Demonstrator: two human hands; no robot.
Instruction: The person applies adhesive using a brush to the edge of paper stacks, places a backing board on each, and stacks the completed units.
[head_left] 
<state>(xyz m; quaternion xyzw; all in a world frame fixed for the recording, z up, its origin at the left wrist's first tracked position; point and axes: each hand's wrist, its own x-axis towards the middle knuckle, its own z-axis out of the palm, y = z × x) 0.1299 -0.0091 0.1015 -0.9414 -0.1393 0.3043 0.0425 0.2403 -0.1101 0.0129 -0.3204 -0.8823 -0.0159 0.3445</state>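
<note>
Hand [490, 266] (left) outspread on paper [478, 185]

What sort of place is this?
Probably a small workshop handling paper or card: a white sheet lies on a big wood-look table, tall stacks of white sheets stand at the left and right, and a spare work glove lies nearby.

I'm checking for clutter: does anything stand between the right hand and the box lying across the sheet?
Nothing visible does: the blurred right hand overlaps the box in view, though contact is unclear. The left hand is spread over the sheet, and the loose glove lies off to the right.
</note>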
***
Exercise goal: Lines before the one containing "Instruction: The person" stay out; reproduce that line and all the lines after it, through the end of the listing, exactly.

Task output:
Instruction: The person applies adhesive using a brush to the edge of paper stacks, places a backing board on each, and stacks the completed units.
[head_left] 
<state>(xyz m; quaternion xyzw; all in a world frame fixed for the recording, z up, its origin at the left wrist's first tracked position; point and axes: each hand's wrist, its own x-axis towards the middle knuckle, its own z-axis out of the palm, y = z × x) 0.1299 -0.0091 0.1015 -0.9414 -0.1393 0.3043 0.0425 0.2403 -0.1101 0.0129 -0.3204 -0.8823 -0.0159 0.3445</state>
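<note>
Hand [490, 266] (left) outspread on paper [478, 185]

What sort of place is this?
Probably a small workshop handling paper or card: a white sheet lies on a big wood-look table, tall stacks of white sheets stand at the left and right, and a spare work glove lies nearby.

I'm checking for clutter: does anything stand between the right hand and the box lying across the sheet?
Nothing visible does: the blurred right hand overlaps the box in view, though contact is unclear. The left hand is spread over the sheet, and the loose glove lies off to the right.
</note>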

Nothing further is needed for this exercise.